# [Problem to work on]
Check the listing below for lines that hold "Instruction". How many are there? Please give only the number.

# [Entries shown]
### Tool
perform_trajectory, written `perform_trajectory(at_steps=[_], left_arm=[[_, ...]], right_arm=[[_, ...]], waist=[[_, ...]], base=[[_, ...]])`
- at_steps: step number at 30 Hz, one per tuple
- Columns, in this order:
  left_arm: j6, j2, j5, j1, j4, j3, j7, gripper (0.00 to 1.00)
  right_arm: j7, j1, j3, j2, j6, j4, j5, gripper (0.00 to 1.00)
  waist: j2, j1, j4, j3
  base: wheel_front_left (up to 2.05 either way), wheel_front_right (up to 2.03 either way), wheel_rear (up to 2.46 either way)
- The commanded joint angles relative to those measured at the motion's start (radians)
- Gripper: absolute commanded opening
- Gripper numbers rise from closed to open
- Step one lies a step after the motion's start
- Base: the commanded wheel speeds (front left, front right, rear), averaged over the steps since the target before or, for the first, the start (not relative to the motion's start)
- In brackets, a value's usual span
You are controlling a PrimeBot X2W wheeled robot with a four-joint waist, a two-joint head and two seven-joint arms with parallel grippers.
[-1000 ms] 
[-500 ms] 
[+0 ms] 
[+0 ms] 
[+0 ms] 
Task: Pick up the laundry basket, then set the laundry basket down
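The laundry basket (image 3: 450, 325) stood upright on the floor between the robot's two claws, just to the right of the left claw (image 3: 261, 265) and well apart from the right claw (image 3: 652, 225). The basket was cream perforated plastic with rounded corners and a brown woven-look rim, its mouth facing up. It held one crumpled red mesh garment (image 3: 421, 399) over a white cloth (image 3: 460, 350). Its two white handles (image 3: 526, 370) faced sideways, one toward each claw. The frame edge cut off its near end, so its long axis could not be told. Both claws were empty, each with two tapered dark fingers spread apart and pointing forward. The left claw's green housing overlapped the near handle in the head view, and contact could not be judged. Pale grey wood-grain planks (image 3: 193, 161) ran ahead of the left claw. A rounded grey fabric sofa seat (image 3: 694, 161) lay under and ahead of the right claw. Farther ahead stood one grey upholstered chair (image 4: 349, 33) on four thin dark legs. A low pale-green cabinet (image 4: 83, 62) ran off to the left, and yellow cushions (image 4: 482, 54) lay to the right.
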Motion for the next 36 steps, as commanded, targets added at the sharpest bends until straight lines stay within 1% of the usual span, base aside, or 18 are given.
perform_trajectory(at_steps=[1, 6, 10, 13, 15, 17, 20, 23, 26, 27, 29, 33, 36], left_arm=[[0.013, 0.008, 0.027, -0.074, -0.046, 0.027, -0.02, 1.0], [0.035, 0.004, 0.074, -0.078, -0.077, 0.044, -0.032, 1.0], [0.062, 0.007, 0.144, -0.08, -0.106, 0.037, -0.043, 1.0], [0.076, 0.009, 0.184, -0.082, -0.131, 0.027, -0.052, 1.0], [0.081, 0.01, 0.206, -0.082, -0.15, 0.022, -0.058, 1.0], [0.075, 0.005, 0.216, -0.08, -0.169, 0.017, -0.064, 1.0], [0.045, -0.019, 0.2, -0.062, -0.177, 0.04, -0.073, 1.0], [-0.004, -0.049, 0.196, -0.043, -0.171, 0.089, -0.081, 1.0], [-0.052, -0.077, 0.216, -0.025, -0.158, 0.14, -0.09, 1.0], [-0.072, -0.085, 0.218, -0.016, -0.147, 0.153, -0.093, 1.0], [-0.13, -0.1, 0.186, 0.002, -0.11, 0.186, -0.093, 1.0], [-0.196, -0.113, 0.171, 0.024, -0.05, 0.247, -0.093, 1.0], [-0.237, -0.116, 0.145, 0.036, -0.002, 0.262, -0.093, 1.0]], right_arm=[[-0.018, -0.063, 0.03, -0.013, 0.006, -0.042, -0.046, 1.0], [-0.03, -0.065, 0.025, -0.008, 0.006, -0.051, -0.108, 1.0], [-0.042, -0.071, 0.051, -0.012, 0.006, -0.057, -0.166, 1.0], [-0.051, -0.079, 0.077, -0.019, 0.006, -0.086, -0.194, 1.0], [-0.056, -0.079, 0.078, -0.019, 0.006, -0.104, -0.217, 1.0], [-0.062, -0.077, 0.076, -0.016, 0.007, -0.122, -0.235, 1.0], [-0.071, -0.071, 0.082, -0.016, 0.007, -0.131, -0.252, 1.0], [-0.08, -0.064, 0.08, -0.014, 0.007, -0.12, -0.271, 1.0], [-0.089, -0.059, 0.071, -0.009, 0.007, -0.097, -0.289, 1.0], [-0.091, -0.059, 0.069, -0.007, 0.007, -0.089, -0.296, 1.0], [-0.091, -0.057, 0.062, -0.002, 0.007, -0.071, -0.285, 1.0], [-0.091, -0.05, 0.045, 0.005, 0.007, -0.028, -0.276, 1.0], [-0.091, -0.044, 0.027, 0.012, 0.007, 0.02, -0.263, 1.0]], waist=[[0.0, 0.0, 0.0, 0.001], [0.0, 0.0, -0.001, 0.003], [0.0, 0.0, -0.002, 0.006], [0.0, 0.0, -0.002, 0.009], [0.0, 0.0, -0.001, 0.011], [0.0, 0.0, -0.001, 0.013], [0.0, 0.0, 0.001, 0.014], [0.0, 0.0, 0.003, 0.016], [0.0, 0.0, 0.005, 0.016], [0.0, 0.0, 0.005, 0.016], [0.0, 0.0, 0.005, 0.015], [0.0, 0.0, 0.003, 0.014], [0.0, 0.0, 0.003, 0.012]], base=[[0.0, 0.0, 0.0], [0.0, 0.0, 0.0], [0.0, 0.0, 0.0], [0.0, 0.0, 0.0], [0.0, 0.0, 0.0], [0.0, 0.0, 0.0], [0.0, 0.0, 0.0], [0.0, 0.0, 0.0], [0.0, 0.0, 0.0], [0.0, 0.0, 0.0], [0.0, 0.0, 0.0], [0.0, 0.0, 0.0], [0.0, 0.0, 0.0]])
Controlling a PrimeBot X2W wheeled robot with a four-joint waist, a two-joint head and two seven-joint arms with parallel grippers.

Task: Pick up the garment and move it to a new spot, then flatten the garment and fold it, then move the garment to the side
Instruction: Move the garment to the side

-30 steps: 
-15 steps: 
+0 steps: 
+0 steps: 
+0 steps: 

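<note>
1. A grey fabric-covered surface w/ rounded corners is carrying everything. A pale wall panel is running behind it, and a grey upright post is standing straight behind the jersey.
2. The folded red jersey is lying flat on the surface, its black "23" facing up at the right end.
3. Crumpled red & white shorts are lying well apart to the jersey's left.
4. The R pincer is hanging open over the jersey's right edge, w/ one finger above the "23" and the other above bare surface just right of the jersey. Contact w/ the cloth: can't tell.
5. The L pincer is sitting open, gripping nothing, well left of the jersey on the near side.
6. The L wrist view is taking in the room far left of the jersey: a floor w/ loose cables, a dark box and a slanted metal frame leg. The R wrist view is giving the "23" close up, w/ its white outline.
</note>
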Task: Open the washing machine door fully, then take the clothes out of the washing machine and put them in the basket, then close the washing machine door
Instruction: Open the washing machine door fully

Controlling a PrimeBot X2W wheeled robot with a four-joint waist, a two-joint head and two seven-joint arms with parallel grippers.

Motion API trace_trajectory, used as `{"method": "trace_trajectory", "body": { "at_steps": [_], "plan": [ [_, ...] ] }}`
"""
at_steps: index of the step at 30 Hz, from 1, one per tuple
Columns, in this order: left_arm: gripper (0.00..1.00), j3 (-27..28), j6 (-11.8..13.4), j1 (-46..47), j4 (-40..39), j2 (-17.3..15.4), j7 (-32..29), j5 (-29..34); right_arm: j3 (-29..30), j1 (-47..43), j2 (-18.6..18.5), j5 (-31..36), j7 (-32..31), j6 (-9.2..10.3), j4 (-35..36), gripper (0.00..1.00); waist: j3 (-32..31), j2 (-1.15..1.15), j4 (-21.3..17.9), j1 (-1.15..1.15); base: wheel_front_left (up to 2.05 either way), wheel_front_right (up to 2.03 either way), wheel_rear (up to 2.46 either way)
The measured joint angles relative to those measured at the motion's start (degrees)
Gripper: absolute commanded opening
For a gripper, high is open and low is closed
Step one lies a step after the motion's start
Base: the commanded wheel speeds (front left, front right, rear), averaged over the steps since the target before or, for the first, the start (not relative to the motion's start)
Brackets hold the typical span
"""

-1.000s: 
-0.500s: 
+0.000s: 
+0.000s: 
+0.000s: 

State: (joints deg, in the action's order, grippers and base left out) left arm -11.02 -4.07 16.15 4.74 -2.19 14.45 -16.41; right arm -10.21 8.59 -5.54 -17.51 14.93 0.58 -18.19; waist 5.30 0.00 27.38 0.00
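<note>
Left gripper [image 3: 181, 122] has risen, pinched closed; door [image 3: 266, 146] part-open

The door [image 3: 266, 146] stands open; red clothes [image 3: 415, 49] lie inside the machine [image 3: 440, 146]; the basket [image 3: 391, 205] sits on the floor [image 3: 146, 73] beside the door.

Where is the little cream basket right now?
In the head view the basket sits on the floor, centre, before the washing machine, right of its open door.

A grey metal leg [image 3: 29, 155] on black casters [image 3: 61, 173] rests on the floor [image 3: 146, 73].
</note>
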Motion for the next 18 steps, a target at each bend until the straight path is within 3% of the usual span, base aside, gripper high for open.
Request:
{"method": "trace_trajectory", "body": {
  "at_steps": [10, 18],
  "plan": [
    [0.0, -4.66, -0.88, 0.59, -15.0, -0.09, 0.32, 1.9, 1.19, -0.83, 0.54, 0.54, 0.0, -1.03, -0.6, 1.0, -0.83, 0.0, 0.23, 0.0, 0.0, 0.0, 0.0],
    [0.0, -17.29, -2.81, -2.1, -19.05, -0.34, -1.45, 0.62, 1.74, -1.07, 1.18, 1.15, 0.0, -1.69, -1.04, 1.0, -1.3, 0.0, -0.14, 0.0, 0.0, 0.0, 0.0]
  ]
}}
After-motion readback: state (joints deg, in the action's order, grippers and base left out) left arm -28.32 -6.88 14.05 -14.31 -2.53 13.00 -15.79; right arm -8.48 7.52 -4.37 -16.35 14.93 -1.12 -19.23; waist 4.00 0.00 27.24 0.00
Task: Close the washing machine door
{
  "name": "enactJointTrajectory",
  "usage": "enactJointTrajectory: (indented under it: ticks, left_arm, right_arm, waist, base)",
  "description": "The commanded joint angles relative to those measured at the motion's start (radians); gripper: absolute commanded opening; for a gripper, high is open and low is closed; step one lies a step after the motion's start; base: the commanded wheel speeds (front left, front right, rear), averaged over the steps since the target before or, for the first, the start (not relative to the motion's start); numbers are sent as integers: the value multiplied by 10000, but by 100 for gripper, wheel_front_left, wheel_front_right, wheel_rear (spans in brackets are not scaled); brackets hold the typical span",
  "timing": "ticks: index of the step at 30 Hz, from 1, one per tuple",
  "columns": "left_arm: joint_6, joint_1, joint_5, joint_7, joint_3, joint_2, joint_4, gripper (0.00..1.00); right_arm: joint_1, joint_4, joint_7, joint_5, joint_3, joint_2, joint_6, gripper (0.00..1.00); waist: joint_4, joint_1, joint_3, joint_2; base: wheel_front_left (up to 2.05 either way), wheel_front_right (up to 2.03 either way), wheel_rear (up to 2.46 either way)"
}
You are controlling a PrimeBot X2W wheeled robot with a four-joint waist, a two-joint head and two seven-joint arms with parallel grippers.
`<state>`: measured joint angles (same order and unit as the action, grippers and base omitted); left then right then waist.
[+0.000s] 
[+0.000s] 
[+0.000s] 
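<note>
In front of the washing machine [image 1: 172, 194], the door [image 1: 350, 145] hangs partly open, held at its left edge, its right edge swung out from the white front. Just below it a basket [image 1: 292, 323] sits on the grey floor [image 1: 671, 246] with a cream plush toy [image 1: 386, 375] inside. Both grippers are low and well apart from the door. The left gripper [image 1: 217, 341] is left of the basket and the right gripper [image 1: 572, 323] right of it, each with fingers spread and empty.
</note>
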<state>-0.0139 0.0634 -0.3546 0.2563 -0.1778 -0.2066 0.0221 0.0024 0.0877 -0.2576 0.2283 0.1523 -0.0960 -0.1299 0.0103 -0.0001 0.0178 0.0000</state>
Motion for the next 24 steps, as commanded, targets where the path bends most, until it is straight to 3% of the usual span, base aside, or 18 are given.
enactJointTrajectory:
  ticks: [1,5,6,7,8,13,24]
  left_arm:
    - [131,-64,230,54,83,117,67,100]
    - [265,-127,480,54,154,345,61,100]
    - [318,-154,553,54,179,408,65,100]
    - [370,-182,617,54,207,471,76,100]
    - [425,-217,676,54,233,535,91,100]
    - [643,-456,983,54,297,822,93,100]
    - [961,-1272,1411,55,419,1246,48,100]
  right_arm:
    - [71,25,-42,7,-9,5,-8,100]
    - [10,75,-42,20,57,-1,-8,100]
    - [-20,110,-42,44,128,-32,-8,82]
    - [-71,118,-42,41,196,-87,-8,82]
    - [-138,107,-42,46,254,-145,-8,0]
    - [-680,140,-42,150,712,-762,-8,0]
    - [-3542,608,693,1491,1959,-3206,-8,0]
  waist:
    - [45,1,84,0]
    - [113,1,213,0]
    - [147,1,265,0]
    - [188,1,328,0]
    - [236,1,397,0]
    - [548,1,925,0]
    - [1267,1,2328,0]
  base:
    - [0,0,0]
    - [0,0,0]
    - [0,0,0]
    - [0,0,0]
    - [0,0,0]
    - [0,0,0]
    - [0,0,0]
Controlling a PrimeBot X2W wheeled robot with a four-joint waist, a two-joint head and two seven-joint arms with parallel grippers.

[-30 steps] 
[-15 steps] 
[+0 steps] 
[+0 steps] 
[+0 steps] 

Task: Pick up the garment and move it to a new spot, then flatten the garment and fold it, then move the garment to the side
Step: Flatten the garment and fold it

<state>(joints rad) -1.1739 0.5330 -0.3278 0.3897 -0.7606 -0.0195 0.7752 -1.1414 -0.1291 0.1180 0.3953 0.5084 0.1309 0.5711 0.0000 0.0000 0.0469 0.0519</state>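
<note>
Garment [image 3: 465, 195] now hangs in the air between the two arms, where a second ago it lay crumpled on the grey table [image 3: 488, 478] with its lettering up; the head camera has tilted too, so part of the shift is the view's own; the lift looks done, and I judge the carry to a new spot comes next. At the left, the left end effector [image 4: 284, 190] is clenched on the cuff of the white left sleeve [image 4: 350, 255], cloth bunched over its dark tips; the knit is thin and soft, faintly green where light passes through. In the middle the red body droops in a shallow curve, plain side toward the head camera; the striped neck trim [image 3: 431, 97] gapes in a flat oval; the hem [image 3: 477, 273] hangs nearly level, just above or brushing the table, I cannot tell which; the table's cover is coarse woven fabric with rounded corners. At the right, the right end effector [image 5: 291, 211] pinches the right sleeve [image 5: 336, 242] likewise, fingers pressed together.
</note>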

# [Response below]
2